(AVAILABLE RECORDS Opens)

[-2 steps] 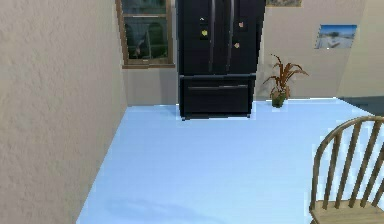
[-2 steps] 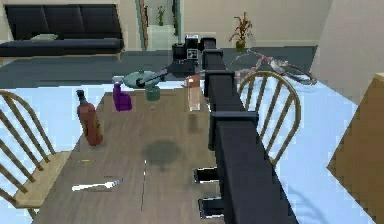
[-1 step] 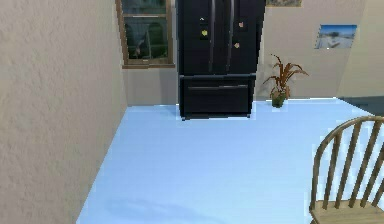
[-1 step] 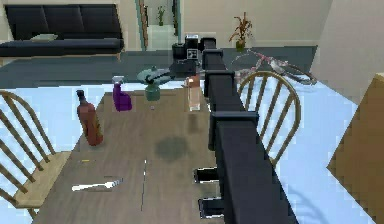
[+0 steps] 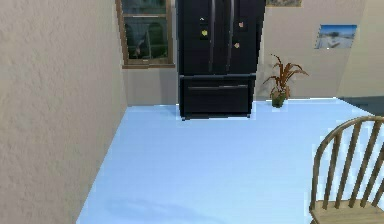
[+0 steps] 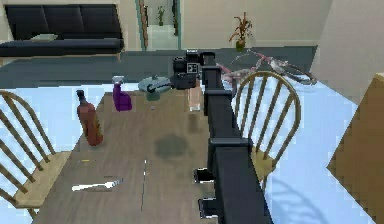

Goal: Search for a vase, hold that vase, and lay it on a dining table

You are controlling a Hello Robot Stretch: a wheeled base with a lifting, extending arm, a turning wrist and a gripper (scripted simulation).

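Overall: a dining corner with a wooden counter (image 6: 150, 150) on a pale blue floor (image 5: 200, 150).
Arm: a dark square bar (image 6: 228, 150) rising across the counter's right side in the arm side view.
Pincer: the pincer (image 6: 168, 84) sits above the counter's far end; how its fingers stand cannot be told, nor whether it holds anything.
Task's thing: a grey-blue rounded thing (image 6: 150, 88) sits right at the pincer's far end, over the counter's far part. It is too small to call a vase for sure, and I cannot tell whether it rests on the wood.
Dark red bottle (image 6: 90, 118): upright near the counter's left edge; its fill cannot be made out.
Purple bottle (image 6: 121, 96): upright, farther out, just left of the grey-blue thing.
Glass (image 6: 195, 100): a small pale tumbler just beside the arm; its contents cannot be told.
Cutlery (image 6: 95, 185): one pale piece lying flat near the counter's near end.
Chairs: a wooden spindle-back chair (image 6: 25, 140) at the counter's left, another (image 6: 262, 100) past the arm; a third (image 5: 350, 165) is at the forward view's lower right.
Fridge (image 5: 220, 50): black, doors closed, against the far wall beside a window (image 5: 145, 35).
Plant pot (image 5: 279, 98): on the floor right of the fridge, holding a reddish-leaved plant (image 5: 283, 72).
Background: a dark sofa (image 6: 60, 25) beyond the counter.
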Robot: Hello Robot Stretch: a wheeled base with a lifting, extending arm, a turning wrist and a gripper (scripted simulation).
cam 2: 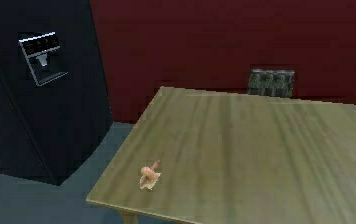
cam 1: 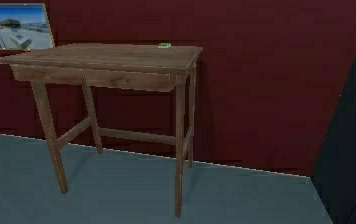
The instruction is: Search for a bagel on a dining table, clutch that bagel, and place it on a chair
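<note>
Wood table (cam 2: 256, 140): tan lump (cam 2: 150, 176) at seven o'clock, perhaps the bagel. Search nearly over; reaching comes next. Gripper's state: cannot tell.

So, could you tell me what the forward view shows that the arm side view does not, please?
Forward view: a narrow wooden table with drawers, a small green thing on top, a framed picture at upper left. Arm side view: a black fridge with a dispenser, a broad wooden tabletop bearing a small pinkish-orange thing near its near edge, a chair back beyond its far edge. Shared: the dark red wall and blue-grey floor; the dark shape at the forward view's right edge may be that fridge.
</note>
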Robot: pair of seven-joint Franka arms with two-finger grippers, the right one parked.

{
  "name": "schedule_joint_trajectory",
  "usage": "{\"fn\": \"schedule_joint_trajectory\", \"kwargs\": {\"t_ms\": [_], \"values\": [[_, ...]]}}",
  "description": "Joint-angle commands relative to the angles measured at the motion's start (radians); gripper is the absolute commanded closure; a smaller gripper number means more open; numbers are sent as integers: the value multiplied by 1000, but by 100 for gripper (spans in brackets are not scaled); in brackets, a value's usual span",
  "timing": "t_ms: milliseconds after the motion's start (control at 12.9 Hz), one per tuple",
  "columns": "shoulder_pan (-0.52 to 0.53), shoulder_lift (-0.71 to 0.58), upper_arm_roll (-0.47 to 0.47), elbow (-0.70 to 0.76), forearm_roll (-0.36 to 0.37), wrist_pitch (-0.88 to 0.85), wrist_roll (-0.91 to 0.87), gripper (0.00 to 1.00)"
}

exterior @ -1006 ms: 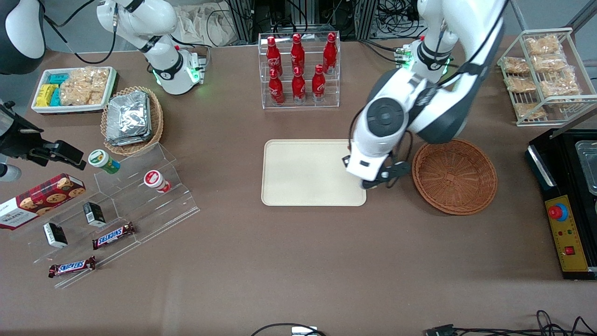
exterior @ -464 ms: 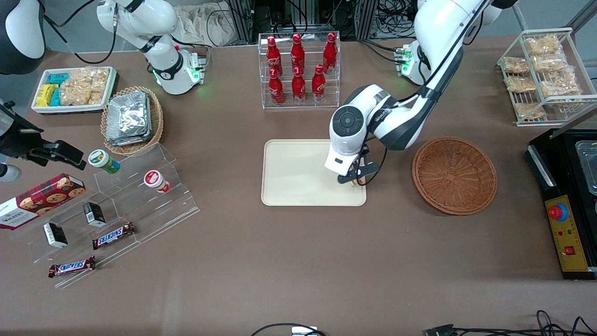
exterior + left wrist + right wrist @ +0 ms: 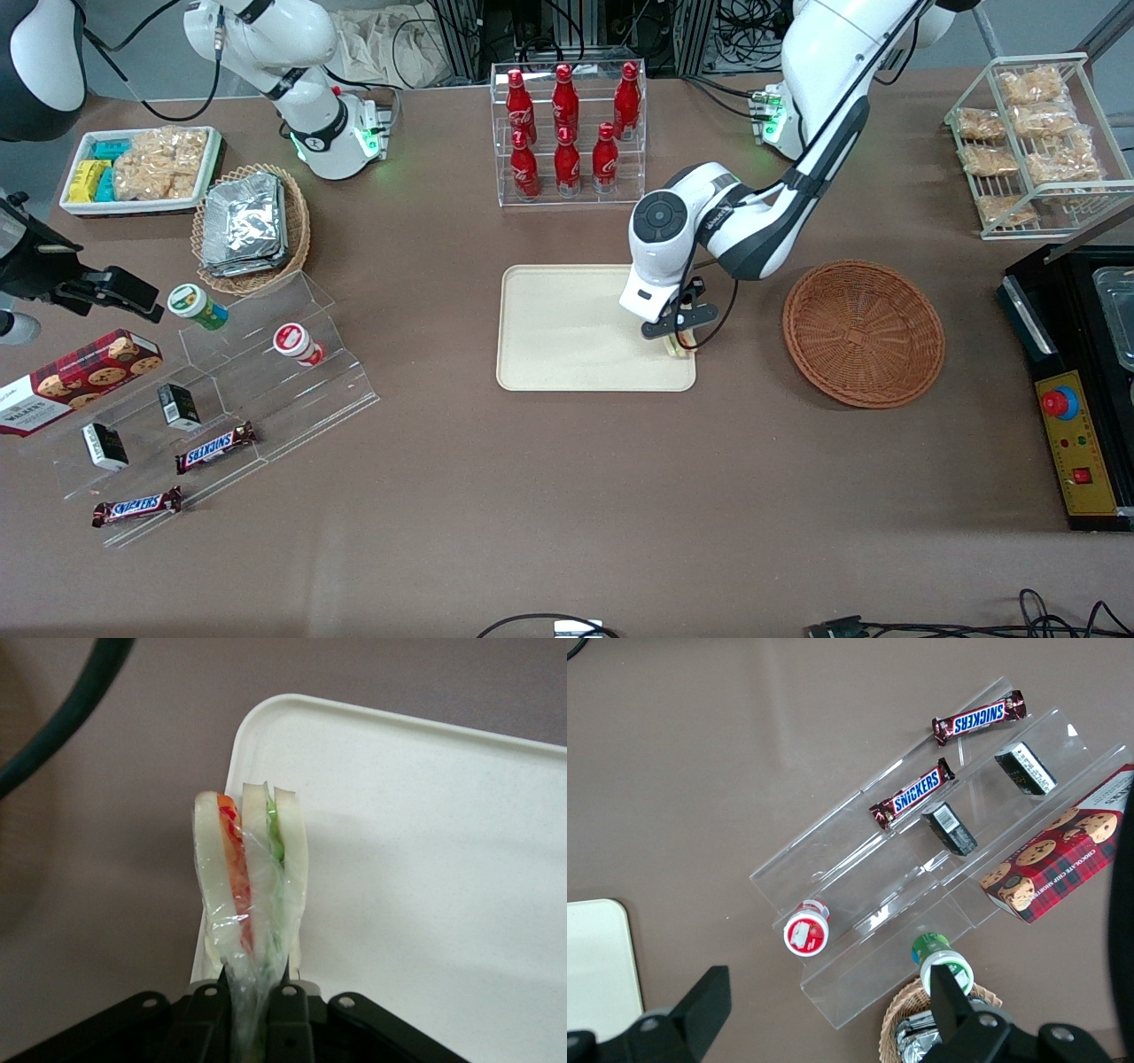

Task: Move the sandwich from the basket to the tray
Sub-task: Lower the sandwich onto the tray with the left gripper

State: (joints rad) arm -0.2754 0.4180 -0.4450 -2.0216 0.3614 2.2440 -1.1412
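Since a second ago, swung from basket (image 3: pixel 864 333) side over tray (image 3: pixel 567 328) corner. Gripper (image 3: pixel 252 1005) clamped on sandwich (image 3: pixel 251 895), right above rim; may tip off onto table if released.

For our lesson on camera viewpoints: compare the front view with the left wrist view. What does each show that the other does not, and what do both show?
Only the front view shows the empty basket, the bottle rack, the snack displays and the whole tray. Only the left wrist view shows the sandwich's red and green filling layers, its clear wrap, and the gripper shut on it. Both show the sandwich held over the tray's corner nearest the basket.
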Motion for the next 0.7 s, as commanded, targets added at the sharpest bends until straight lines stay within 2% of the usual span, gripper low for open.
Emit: {"fn": "schedule_joint_trajectory", "kwargs": {"t_ms": [0, 387, 619], "values": [[1, -56, 3, -45, 33, 29, 61, 100], [31, -77, 3, -121, 30, 155, 234, 100], [39, -70, 2, -123, 16, 186, 247, 100]]}}
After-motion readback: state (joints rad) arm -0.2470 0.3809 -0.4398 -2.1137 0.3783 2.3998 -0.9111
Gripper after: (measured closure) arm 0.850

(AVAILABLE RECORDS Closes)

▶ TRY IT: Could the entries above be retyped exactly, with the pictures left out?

▶ THE COMPLETED TASK:
[-2 steps] 
[-2 steps] 
[-1 step] 
[-1 step] 
[+0 steps] 
[+0 steps] 

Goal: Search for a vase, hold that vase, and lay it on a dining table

You are controlling a Hello Robot Stretch: a wheeled base with a lifting, extending arm, a turning wrist and a gripper (scripted simulation).

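Overall: a dining corner with a wooden counter (image 6: 150, 150) on a pale blue floor (image 5: 200, 150).
Arm: a dark square bar (image 6: 228, 150) rising across the counter's right side in the arm side view.
Pincer: the pincer (image 6: 168, 84) sits above the counter's far end; how its fingers stand cannot be told, nor whether it holds anything.
Task's thing: a grey-blue rounded thing (image 6: 150, 88) sits right at the pincer's far end, over the counter's far part. It is too small to call a vase for sure, and I cannot tell whether it rests on the wood.
Dark red bottle (image 6: 90, 118): upright near the counter's left edge; its fill cannot be made out.
Purple bottle (image 6: 121, 96): upright, farther out, just left of the grey-blue thing.
Glass (image 6: 195, 100): a small pale tumbler just beside the arm; its contents cannot be told.
Cutlery (image 6: 95, 185): one pale piece lying flat near the counter's near end.
Chairs: a wooden spindle-back chair (image 6: 25, 140) at the counter's left, another (image 6: 262, 100) past the arm; a third (image 5: 350, 165) is at the forward view's lower right.
Fridge (image 5: 220, 50): black, doors closed, against the far wall beside a window (image 5: 145, 35).
Plant pot (image 5: 279, 98): on the floor right of the fridge, holding a reddish-leaved plant (image 5: 283, 72).
Background: a dark sofa (image 6: 60, 25) beyond the counter.
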Robot: Hello Robot Stretch: a wheeled base with a lifting, extending arm, a turning wrist and a gripper (scripted simulation).
cam 2: 
cam 1: 
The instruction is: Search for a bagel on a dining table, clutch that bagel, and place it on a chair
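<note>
Wood table (cam 2: 256, 140): tan lump (cam 2: 150, 176) at seven o'clock, perhaps the bagel. Search nearly over; reaching comes next. Gripper's state: cannot tell.

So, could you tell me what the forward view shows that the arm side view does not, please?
Forward view: a narrow wooden table with drawers, a small green thing on top, a framed picture at upper left. Arm side view: a black fridge with a dispenser, a broad wooden tabletop bearing a small pinkish-orange thing near its near edge, a chair back beyond its far edge. Shared: the dark red wall and blue-grey floor; the dark shape at the forward view's right edge may be that fridge.
</note>
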Robot: pair of seven-joint Franka arms with two-finger grippers, the right one parked.

{
  "name": "schedule_joint_trajectory",
  "usage": "{\"fn\": \"schedule_joint_trajectory\", \"kwargs\": {\"t_ms\": [_], \"values\": [[_, ...]]}}",
  "description": "Joint-angle commands relative to the angles measured at the motion's start (radians); gripper is the absolute commanded closure; a smaller gripper number means more open; numbers are sent as integers: the value multiplied by 1000, but by 100 for gripper (spans in brackets are not scaled); in brackets, a value's usual span",
  "timing": "t_ms: milliseconds after the motion's start (control at 12.9 Hz), one per tuple",
  "columns": "shoulder_pan (-0.52 to 0.53), shoulder_lift (-0.71 to 0.58), upper_arm_roll (-0.47 to 0.47), elbow (-0.70 to 0.76), forearm_roll (-0.36 to 0.37), wrist_pitch (-0.88 to 0.85), wrist_roll (-0.91 to 0.87), gripper (0.00 to 1.00)"
}

exterior @ -1006 ms: 
exterior @ -464 ms: 
exterior + left wrist + right wrist @ +0 ms: 

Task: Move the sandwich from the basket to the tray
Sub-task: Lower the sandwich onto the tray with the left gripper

State: (joints rad) arm -0.2754 0.4180 -0.4450 -2.0216 0.3614 2.2440 -1.1412
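Since a second ago, swung from basket (image 3: pixel 864 333) side over tray (image 3: pixel 567 328) corner. Gripper (image 3: pixel 252 1005) clamped on sandwich (image 3: pixel 251 895), right above rim; may tip off onto table if released.

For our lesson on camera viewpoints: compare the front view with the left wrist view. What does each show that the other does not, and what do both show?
Only the front view shows the empty basket, the bottle rack, the snack displays and the whole tray. Only the left wrist view shows the sandwich's red and green filling layers, its clear wrap, and the gripper shut on it. Both show the sandwich held over the tray's corner nearest the basket.
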Motion for the next 0.7 s, as commanded, targets added at the sharpest bends until straight lines stay within 2% of the usual span, gripper low for open.
Emit: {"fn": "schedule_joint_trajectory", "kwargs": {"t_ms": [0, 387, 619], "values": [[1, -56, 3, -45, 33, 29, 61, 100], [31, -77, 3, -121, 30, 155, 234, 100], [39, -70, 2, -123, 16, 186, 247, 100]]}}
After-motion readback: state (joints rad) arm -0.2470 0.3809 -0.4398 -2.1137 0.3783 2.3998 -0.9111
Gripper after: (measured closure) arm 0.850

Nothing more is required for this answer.